### Work order
Lines from the opening of the material through the line containing "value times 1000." must be duplicated word for word. Pictures are not.

== Segment start ==

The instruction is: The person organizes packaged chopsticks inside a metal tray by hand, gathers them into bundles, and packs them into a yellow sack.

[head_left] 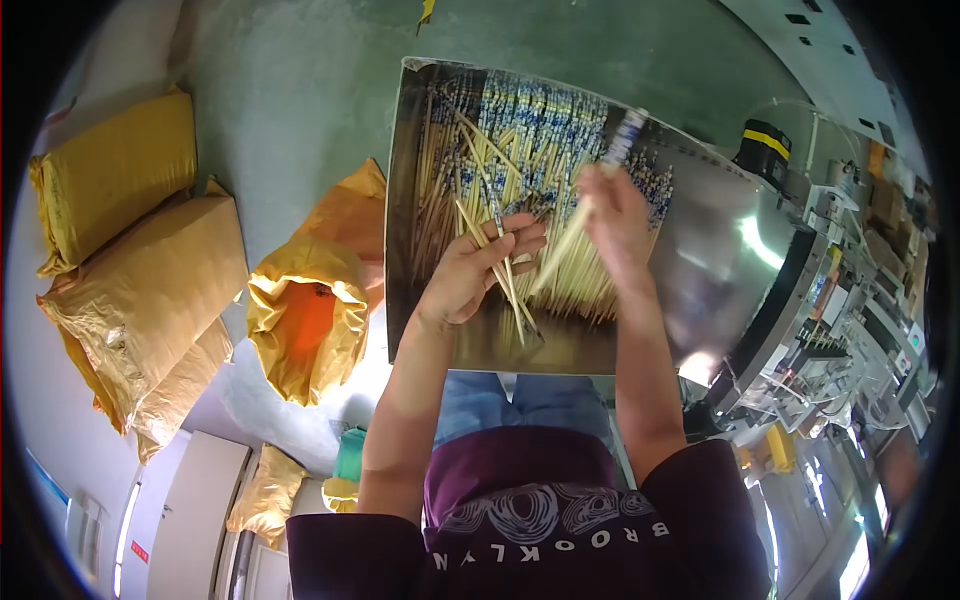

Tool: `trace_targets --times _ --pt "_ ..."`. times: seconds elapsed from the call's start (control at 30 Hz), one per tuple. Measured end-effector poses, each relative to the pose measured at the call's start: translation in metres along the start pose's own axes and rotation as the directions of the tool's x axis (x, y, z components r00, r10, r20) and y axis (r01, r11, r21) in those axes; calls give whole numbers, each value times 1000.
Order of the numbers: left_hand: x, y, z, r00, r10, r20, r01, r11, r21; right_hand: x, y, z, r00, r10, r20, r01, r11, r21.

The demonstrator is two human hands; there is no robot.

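Note:
A metal tray (425,350) in front of me holds a thick layer of pale wooden chopsticks (560,130) with blue-and-white patterned ends, most lying side by side. My left hand (470,265), palm up over the tray's near left part, is closed around a few loose chopsticks (508,280) that slant across its fingers. Over the tray's right part, my right hand (615,220) grips a small bundle of chopsticks (566,245), patterned ends pointing up and away. This bundle is smeared by motion, so its number cannot be told. Several chopsticks lie crosswise on the layer near my left hand.
An open yellow sack (310,330) stands left of the tray. Filled yellow sacks (150,280) are stacked farther left. Machinery (830,330) adjoins the tray's right side, and a black cylinder with a yellow band (763,152) stands behind it.

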State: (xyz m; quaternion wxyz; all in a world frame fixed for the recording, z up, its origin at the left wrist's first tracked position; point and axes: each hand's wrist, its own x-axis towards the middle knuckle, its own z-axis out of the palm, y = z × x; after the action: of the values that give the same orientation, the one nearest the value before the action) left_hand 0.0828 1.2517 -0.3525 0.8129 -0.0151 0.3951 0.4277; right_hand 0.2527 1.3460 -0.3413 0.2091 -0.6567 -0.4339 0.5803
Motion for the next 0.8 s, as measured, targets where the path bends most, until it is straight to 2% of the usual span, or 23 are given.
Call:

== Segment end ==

### Task answer
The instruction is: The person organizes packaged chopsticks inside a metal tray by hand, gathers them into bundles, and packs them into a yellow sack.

[head_left] 

Tool: `trace_targets --times _ --pt "_ ..."`. times: seconds elapsed from the call's start (control at 30 Hz), one per tuple. Measured end-effector poses, each relative to the pose measured at the call's start: translation in metres along the start pose's own axes and rotation as the directions of the tool's x axis (x, y, z components r00, r10, r20) and y axis (r01, r11, r21) in those axes; calls give whole numbers, each value times 1000.

The response to this exercise has been given in full.